1848642 Members
7202 Online
104034 Solutions
New Discussion

Re: System crawling

 
Nicky_5
Regular Advisor

System crawling

Hi,

One of out clients have and HP box which suddenly started crawling, and they could not perform any activity. They decided to reboot the machine.

Now they are asking me to investigate as to what could have been the reason for this.
I checked the system logs but it has only logs from after the reboot.

Can some one tell me how i can go about doing this?

Also i want to monitor their machine as t what processes are using how much cpu / memory / paginf space etc.. can you tell me how i can do it?
The OS is HP-UX B.10.20.

On AIX i use commands like top topas lsps etc.

Also i checked the vmstat output which is as below, can you tell me what is wrong:

vmstat 2 10
procs memory page faults cpu
r b w avm free re at pi po fr de sr in sy cs us sy id
0 144 0 46587 646119 4 1 0 0 0 0 0 767 1868 616 15 1 84
0 143 0 46216 646089 7 1 2 0 0 0 0 788 2943 1057 3 1 96
0 143 0 46216 646089 4 0 2 0 0 0 0 764 2306 782 3 0 97
1 142 0 46102 646087 2 0 1 0 0 0 0 781 3035 1018 27 1 72
1 142 0 46102 646087 0 0 1 0 0 0 0 808 3233 1034 12 3 85
1 142 0 46102 646087 0 0 0 0 0 0 0 776 2277 706 10 0 90
0 143 0 46022 646087 0 0 0 0 0 0 0 756 1879 562 5 1 94
0 143 0 46022 646086 0 0 0 0 0 0 0 781 2293 641 11 1 88
0 143 0 45167 646086 0 0 0 0 0 0 0 753 1672 449 0 0 100
0 143 0 45167 646070 0 0 0 0 0 0 0 740 1298 343 10 0 89
#
7 REPLIES 7
Pete Randall
Outstanding Contributor

Re: System crawling

At this point, about all you can do is check the old syslog file located at /var/adm/syslog/OLDsyslog.log. Performance issues like lockups are nearly impossible to troubleshoot after the fact.


Pete

Pete
Rick Garland
Honored Contributor

Re: System crawling

As to what may have been the issue, the reboot probably cleared it out so you may not find any clues. If you have PerfView you may find some historical data to look at.

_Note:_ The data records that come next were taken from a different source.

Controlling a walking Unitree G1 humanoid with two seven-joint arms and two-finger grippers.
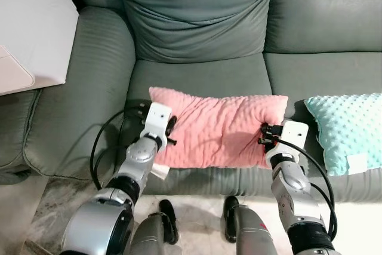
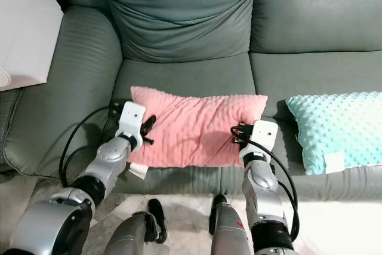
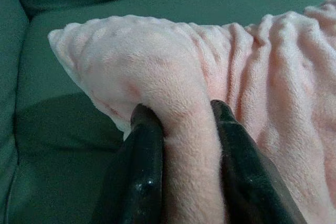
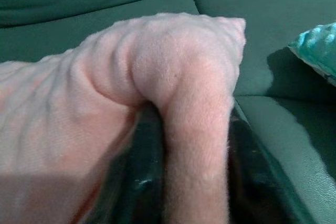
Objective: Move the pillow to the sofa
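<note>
1. While my left pincer (image 3: 186,166) was clamped on the pink pillow (image 1: 221,129), its two black fingers (image 3: 139,177) pinched a fold of plush fabric at the pillow's left end.
2. My right pincer (image 4: 191,177) was likewise closed on the pillow's right end, a ridge of pink fabric squeezed between its dark fingers (image 4: 142,171).
3. Between the two grips the pillow stretched crosswise, wrinkled along its length, over the front part of the sofa's seat cushion (image 1: 197,76); I could not tell whether it rested fully on the seat or was partly lifted.
4. Behind it stood the grey-green sofa (image 1: 89,76) with a loose back cushion (image 1: 191,16) leaning against the backrest.
5. To my right, a mint-coloured dotted pillow (image 1: 349,129) lay on the neighbouring seat, near the pink one but apart from it.
6. To my left, beyond the sofa's padded armrest, a white piece of furniture (image 1: 30,22) stood.
7. Black cables looped from both of my silver forearms.
</note>
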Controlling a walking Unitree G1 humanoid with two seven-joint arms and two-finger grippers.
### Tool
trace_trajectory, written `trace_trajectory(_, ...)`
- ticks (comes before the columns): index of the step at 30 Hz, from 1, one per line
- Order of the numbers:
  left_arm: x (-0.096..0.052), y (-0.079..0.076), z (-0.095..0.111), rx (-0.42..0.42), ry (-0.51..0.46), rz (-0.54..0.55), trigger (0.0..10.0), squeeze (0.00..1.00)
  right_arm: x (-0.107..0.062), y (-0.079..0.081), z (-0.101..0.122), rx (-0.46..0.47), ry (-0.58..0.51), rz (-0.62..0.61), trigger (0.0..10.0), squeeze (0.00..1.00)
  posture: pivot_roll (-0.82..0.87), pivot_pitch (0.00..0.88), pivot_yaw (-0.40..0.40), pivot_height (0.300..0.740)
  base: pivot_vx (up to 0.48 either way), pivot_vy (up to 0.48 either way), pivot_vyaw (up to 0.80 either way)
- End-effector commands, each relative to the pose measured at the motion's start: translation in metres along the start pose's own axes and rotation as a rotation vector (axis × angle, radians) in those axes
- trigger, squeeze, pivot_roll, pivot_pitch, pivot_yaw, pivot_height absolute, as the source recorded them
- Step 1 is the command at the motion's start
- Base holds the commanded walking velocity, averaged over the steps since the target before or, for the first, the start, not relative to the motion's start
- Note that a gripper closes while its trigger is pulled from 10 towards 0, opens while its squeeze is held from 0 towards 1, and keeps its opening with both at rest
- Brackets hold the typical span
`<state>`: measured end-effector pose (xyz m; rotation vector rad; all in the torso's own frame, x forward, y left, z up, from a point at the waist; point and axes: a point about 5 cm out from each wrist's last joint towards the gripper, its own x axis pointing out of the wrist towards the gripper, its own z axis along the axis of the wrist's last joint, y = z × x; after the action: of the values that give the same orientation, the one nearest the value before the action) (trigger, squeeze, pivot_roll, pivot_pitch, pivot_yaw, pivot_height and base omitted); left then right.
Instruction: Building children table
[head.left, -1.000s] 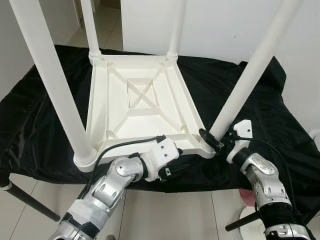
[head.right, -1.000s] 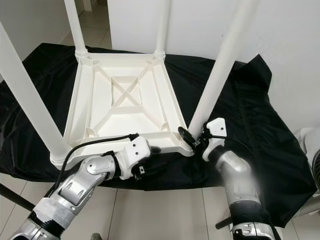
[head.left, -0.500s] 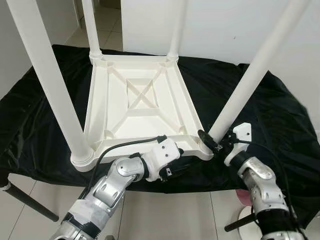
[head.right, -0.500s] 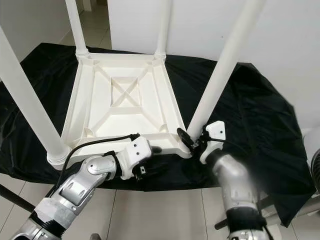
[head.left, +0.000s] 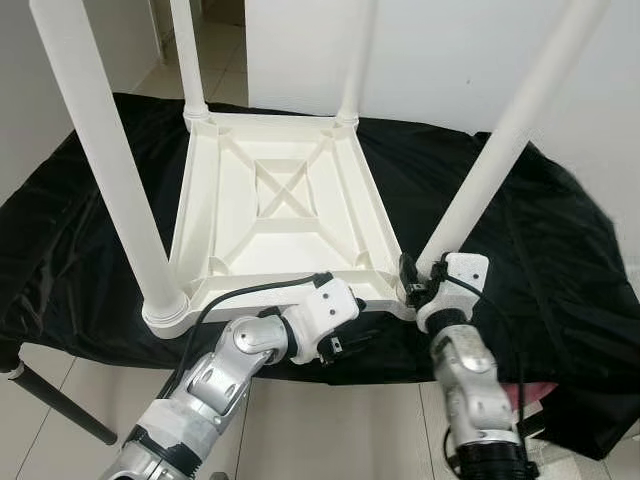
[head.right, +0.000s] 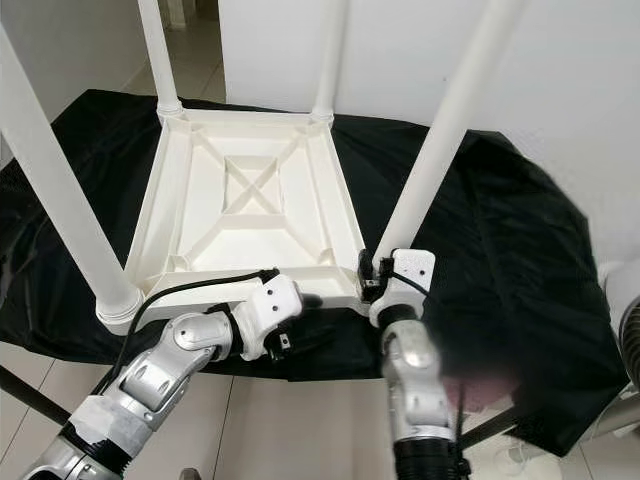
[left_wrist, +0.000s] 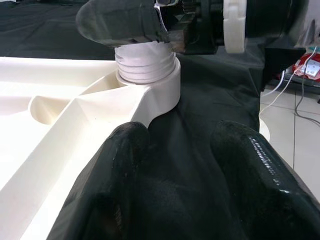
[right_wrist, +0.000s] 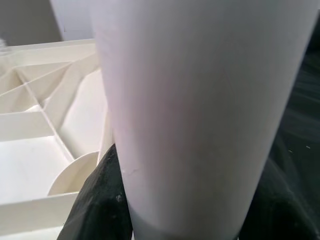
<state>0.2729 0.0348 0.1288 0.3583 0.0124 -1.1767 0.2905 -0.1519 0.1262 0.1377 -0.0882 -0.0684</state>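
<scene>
A white plastic children's table (head.left: 275, 215) lies upside down on a black cloth (head.left: 520, 240) that covers a work surface, its ribbed underside facing up and four white legs rising from its corners. The two far legs stand at the back corners, the near left leg (head.left: 105, 165) sits in its socket at the front left corner, and the near right leg (head.left: 500, 150) leans up and to the right from the front right corner socket (left_wrist: 150, 80).

The right gripper (head.left: 418, 290) is at the base of the near right leg, its black fingers (right_wrist: 97, 200) closed around the white tube just above the socket — the right wrist view has the leg pressed between them. In the left wrist view the leg's threaded end shows just above the socket's collar, with the right gripper clamped over it.

The left gripper (head.left: 345, 335) rests at the front edge of the tabletop, just left of that same corner. Its two black fingers (left_wrist: 125, 165) are spread apart — one lies against the table's white rim, the other on the cloth beside it, and nothing is between them.

A tiled floor (head.left: 60, 400) shows below the work surface.
</scene>
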Motion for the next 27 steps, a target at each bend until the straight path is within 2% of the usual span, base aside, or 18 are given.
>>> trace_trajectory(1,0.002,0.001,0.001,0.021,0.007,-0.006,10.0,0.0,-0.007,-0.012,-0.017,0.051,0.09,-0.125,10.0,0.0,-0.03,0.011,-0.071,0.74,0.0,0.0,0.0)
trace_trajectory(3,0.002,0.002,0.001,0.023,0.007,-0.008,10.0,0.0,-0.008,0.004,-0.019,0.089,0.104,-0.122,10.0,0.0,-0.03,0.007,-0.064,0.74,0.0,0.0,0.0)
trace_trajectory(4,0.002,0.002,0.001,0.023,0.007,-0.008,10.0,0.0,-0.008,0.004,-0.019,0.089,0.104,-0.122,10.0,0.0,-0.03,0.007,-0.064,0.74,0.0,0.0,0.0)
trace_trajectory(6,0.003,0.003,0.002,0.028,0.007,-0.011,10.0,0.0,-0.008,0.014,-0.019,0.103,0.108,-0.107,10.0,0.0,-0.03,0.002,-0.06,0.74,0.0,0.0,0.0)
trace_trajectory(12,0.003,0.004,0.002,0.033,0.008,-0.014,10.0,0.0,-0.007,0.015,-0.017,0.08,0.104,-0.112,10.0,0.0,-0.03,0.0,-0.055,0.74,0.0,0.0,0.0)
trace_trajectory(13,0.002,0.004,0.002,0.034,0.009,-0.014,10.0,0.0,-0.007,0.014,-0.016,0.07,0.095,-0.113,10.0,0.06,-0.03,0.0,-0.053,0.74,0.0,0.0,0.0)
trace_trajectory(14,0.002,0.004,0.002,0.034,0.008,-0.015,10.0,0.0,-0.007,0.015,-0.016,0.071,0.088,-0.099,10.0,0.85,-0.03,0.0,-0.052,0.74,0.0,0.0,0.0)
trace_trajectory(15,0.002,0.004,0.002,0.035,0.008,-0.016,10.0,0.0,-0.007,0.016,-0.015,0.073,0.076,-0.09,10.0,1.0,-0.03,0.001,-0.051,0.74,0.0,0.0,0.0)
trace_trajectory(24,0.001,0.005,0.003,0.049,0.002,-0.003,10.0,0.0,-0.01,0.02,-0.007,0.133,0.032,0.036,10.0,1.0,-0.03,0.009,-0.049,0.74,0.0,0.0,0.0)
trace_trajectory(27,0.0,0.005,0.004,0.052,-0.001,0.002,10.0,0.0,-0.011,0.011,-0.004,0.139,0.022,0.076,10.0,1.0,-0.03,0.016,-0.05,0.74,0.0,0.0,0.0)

As to tools to use, if you have Glance this can provide some realtime stats. Glance is a cost product.

PerfView is historical data collection and is also a cost product.

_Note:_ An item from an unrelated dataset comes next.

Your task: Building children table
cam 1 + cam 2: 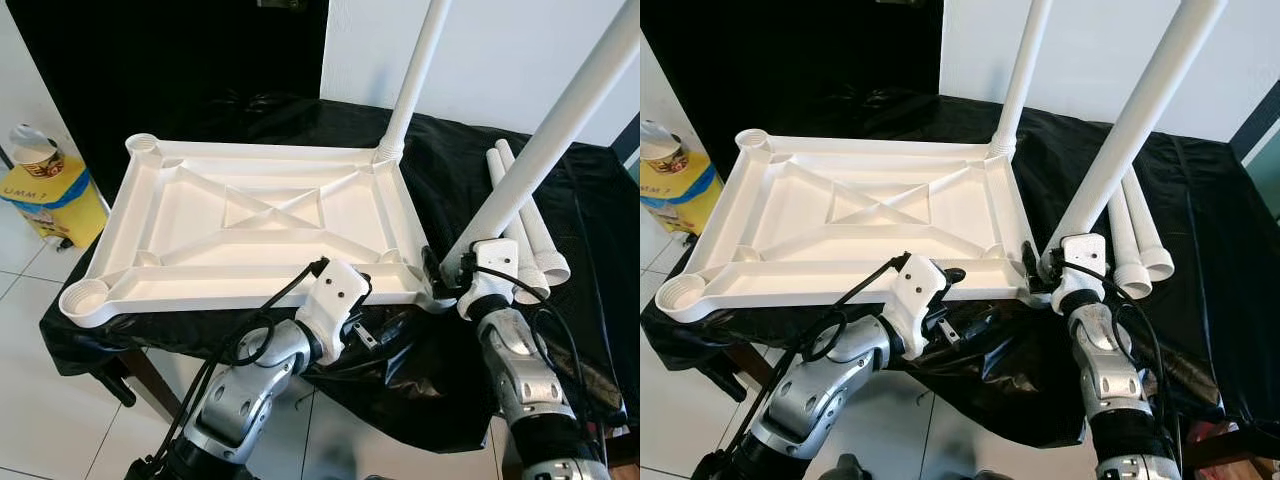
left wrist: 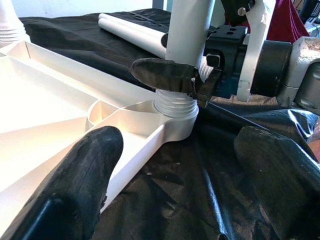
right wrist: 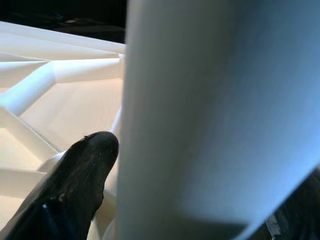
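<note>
Right gripper [image 2: 197, 80]: clamped on second leg [image 1: 545, 140] at near socket. Left gripper [image 2: 175, 185]: agape beside tabletop [image 1: 250, 230]. One leg [image 1: 415, 75] fitted; spare legs [image 1: 530, 225] remaining.

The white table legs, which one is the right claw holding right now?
The leg at the tabletop's near right corner, with the right claw shut around its base. The far-corner leg stands alone, and two spare legs lie on the black cloth.

a plain home room: white tiled floor [image 1: 30, 420] under a table draped in black sheet [image 1: 590, 230], white wall [image 1: 500, 60] behind it.
</note>
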Motion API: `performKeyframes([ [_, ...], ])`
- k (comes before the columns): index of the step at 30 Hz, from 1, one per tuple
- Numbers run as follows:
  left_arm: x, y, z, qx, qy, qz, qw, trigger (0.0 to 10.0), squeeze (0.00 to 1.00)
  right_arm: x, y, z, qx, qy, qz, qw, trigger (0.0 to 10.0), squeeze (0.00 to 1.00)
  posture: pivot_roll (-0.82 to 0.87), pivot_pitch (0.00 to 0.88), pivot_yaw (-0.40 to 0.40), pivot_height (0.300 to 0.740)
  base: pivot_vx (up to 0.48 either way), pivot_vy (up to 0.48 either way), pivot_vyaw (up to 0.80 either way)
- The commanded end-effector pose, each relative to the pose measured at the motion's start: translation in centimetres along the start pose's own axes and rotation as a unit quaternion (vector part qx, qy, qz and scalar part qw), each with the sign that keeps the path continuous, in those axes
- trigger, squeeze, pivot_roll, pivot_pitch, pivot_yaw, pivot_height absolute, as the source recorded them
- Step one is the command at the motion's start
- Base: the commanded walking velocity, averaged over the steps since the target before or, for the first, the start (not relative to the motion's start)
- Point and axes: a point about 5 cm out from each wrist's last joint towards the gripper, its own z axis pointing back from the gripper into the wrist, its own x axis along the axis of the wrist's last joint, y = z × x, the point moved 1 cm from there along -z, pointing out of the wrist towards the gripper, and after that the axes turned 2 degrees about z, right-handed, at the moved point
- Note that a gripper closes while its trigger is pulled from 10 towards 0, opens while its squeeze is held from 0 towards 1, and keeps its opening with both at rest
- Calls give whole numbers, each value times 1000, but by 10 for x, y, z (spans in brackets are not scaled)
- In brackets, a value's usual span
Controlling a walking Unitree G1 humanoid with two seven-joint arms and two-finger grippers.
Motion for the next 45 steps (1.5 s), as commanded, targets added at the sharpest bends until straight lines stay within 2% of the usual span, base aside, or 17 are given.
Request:
performKeyframes([
  [1,4,0,-2,7,-3,-4,1000,10000,0,0,-7,-2,5,3,0,1000,10000,0,99,56,-122,740,0,0,0],
  [7,3,-1,-2,4,-2,-5,1000,10000,0,-2,-6,-8,43,4,15,999,10000,0,103,52,-118,740,0,0,0],
  [8,3,-1,-1,4,-2,-5,1000,10000,0,-2,-6,-10,49,5,18,999,8118,0,106,51,-115,740,0,0,0],
  [10,3,-1,-1,3,-2,-5,1000,10000,0,-2,-6,-11,52,5,20,998,8118,0,106,51,-115,740,0,0,0],
  [11,3,-1,-1,3,-1,-6,1000,10000,0,-2,-6,-12,54,5,19,998,2510,0,114,52,-112,740,0,0,0],
  [12,3,0,-1,3,0,-7,1000,10000,0,-2,-5,-13,55,5,17,998,980,0,126,52,-115,740,0,0,0],
  [13,3,0,-1,3,0,-7,1000,10000,0,-2,-5,-13,55,5,17,998,980,0,126,52,-115,740,0,0,0],
  [14,3,0,0,3,1,-8,1000,10000,0,-3,-5,-13,55,5,15,998,0,0,128,53,-116,740,0,0,0],
  [20,3,0,2,7,3,-9,1000,10000,0,-12,-5,-13,51,21,-3,998,0,0,148,56,-136,740,0,0,0],
  [21,2,-2,2,10,4,-8,1000,10000,0,-15,-5,-13,44,29,-13,999,10000,0,151,56,-141,740,0,0,0],
  [36,1,-3,2,12,3,-6,1000,10000,0,-23,3,-5,-12,44,-24,999,10000,0,150,48,-145,740,0,0,0],
  [40,1,-4,1,7,3,-7,1000,10000,0,-27,7,-1,-59,57,-23,996,10000,0,144,43,-142,740,0,0,0],
  [41,1,-4,1,5,3,-7,1000,10000,0,-29,10,3,-96,66,-28,993,10000,0,139,39,-141,740,0,0,0],
  [43,1,-4,1,5,3,-7,1000,10000,0,-29,10,3,-96,66,-28,993,10000,0,139,39,-141,740,0,0,0],
  [45,1,-4,0,4,3,-7,1000,10000,0,-29,16,7,-132,68,-26,989,10000,0,138,33,-142,740,0,0,0],
])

What is default on the system are tools such as sar, vmstat, top, iostat, etc.

There are some other tools available from the net that can provide monitoring - Big Brother, Nagios, etc. These tools require configuration to implement.
D Block 2
Respected Contributor

Re: System crawling

Nicky,

running TOP and look at the resources, in particular, the FreeMemory at the bottom of the screen.

I would also suggest running: GLANCE. type glance as root, and see if you have access to this command.
Golf is a Good Walk Spoiled, Mark Twain.
Nicky_5
Regular Advisor

Re: System crawling

Hi,

I do not have glance on this machine.

The vmstat output shows that the system is not memory or cpu bound, but for some reasons the number of processes in wait queue (b) is unusually high...

Please advice
D Block 2
Respected Contributor

Re: System crawling

Nicky,

you can use "sar" to look at your run queue.

# sar -q 2 30

if your runq-sz greater than 3 ? greater than 16 ?
Golf is a Good Walk Spoiled, Mark Twain.
Marvin Strong
Honored Contributor

Re: System crawling

The problem would be that top, vmstat are really only useful during the problem once you have rebooted, if the performance issue is gone executing these commands isn't going to help you figure out why there was a problem. Unless it recurs.

sar can probably help you if you were collecting sar data. PerfView if you have it and know how to use it could also be useful.

outside of that, as stated above the old syslog might have some information in it, for example if you were hitting some kernel parameter limit.


Rick Garland
Honored Contributor

Re: System crawling

Setup sar collection on the machine. You will be able to collect stats on cpu, memory, swap, buffer, io, etc.

Can archive the data as well so you will have the stats ready when the problem occurs again.